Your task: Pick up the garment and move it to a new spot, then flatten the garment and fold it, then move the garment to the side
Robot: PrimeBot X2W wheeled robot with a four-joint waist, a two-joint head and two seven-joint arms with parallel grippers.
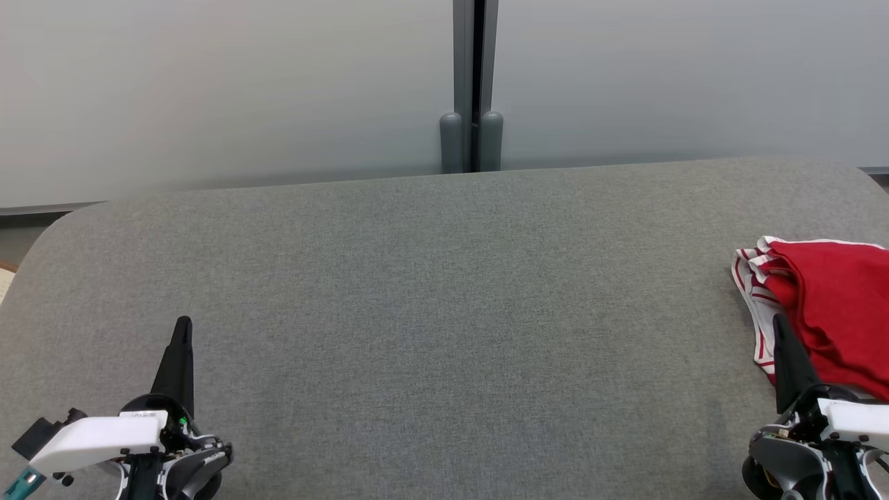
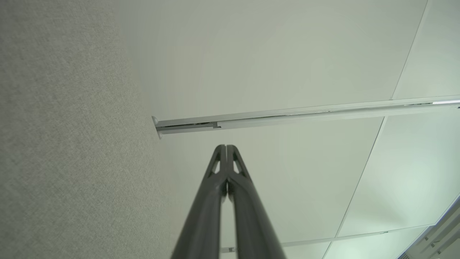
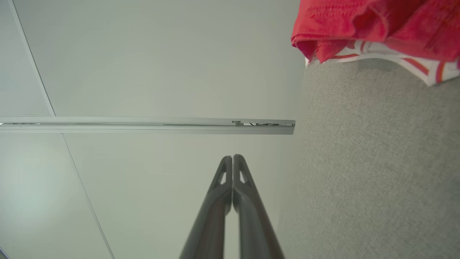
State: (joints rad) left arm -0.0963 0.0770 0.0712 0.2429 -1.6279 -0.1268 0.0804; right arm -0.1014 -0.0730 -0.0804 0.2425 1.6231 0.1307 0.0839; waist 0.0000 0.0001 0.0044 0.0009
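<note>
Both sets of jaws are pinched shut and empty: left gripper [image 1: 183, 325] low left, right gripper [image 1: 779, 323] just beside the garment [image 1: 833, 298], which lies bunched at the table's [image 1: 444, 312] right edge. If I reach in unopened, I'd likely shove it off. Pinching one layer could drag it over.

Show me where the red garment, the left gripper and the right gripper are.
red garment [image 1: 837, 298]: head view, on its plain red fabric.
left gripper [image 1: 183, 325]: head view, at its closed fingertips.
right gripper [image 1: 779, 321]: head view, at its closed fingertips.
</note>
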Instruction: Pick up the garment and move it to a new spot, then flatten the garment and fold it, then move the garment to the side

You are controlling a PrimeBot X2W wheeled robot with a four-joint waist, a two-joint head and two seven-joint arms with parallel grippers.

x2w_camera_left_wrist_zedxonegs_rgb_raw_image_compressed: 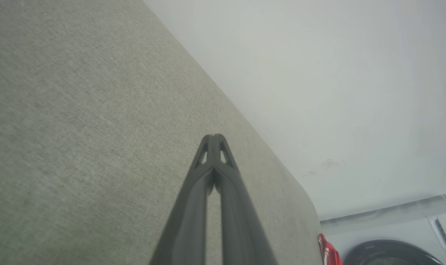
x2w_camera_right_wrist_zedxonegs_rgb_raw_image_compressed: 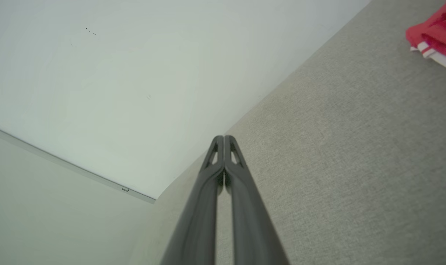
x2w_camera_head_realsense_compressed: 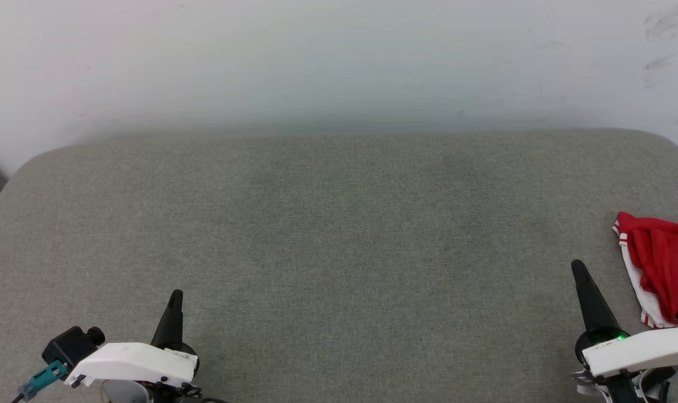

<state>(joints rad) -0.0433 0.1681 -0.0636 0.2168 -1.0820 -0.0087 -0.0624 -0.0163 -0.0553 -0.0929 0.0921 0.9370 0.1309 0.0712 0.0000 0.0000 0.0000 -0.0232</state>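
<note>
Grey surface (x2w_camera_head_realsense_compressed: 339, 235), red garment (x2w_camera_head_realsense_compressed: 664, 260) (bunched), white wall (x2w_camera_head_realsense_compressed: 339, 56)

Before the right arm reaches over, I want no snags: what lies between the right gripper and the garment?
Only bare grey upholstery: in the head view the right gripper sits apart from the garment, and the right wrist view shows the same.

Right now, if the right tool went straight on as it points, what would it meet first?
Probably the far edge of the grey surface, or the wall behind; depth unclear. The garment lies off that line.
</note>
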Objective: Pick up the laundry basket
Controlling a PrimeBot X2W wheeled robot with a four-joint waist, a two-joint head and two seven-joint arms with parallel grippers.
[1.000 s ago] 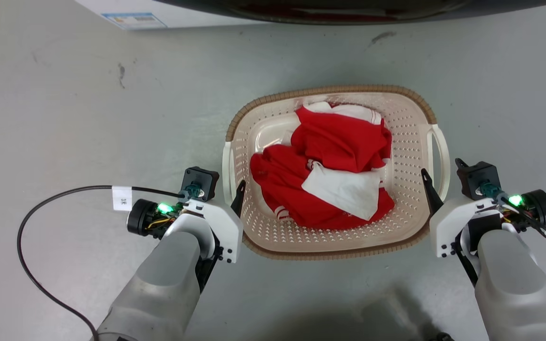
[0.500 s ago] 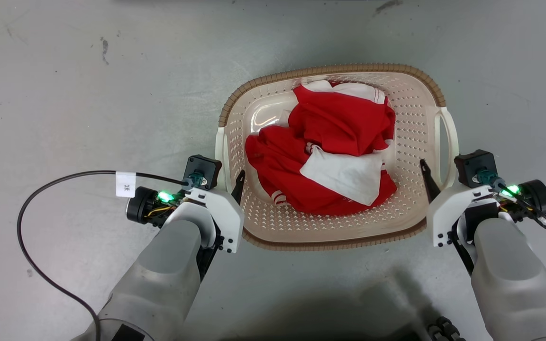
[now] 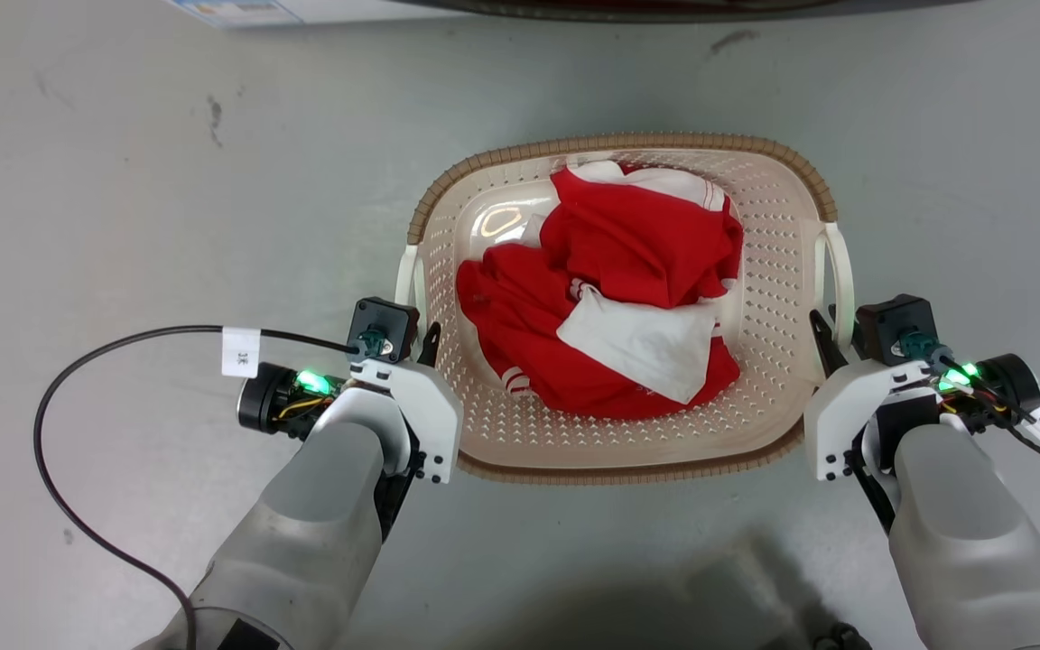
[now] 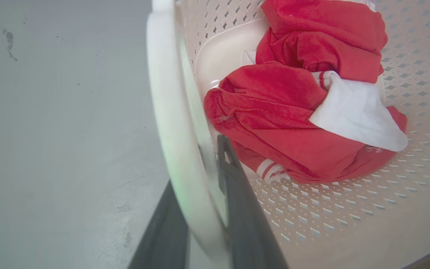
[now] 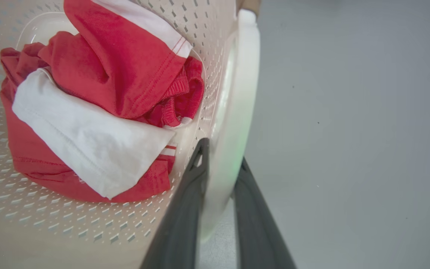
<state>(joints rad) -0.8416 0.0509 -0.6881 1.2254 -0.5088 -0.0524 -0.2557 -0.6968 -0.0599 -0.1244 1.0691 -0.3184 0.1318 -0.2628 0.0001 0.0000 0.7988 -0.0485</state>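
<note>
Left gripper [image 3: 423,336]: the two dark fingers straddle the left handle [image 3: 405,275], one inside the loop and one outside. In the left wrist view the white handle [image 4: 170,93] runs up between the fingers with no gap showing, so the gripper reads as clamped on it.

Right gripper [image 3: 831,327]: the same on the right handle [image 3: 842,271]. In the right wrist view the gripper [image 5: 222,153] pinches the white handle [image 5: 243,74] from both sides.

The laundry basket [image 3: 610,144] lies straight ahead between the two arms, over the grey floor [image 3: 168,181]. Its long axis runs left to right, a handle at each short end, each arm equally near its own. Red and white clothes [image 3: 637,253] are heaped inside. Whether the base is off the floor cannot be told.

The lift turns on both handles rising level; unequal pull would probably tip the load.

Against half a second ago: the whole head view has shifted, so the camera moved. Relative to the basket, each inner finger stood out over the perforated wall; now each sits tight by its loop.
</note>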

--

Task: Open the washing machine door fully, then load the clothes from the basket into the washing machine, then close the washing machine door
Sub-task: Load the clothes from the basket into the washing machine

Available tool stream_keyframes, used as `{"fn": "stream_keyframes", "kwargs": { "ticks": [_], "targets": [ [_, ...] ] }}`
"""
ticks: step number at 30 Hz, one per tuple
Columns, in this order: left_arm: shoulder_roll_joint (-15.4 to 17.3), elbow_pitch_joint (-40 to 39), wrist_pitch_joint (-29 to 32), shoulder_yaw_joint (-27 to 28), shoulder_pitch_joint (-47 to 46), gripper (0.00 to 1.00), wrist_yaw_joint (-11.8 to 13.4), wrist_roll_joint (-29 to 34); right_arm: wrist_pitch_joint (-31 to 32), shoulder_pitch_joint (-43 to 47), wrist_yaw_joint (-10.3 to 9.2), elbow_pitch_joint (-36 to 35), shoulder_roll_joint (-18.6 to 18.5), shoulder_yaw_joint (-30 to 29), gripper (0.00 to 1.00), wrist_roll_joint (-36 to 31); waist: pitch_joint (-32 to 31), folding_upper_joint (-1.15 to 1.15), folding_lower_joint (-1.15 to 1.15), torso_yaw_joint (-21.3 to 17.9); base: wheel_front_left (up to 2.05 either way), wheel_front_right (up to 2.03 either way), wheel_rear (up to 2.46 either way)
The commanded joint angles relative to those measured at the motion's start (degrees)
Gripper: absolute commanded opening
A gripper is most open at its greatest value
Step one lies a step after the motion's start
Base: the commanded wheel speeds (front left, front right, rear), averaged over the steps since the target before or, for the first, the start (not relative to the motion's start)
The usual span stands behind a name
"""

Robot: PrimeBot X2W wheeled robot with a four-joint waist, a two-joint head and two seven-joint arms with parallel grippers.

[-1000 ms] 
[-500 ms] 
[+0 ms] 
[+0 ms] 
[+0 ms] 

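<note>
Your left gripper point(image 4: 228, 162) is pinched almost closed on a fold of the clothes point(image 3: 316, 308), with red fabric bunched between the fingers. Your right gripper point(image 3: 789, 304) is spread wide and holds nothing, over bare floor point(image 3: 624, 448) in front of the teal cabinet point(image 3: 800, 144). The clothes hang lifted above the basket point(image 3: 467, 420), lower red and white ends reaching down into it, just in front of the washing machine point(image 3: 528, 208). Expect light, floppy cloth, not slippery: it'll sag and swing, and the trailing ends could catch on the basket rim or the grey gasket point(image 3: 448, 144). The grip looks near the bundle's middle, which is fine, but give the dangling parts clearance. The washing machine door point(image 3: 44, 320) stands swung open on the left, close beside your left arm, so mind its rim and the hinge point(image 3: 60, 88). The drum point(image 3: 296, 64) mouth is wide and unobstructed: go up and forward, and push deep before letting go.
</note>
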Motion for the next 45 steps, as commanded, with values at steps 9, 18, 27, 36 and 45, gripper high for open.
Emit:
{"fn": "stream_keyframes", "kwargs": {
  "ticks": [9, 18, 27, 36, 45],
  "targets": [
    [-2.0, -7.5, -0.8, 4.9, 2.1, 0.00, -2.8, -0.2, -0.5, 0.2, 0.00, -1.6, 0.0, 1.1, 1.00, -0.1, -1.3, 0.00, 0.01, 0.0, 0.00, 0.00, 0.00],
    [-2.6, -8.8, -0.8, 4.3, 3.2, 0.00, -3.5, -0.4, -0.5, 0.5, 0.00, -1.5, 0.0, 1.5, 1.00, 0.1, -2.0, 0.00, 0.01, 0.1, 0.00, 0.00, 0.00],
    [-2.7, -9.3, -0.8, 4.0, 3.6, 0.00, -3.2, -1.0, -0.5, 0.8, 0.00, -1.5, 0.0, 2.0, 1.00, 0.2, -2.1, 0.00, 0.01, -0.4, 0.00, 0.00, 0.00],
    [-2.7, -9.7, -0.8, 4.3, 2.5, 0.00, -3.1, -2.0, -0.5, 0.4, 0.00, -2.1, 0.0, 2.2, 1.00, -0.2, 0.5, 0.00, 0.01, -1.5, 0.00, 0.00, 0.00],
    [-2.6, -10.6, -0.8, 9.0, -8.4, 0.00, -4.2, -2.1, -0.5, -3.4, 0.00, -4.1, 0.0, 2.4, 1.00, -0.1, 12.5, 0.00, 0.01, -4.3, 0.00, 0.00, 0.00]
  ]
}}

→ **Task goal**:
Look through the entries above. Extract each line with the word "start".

→ **Answer below**:
The commanded joint angles relative to those measured at the motion's start (degrees)
Step one lies a step after the motion's start
Base: the commanded wheel speeds (front left, front right, rear), averaged over the steps since the target before or, for the first, the start (not relative to the motion's start)

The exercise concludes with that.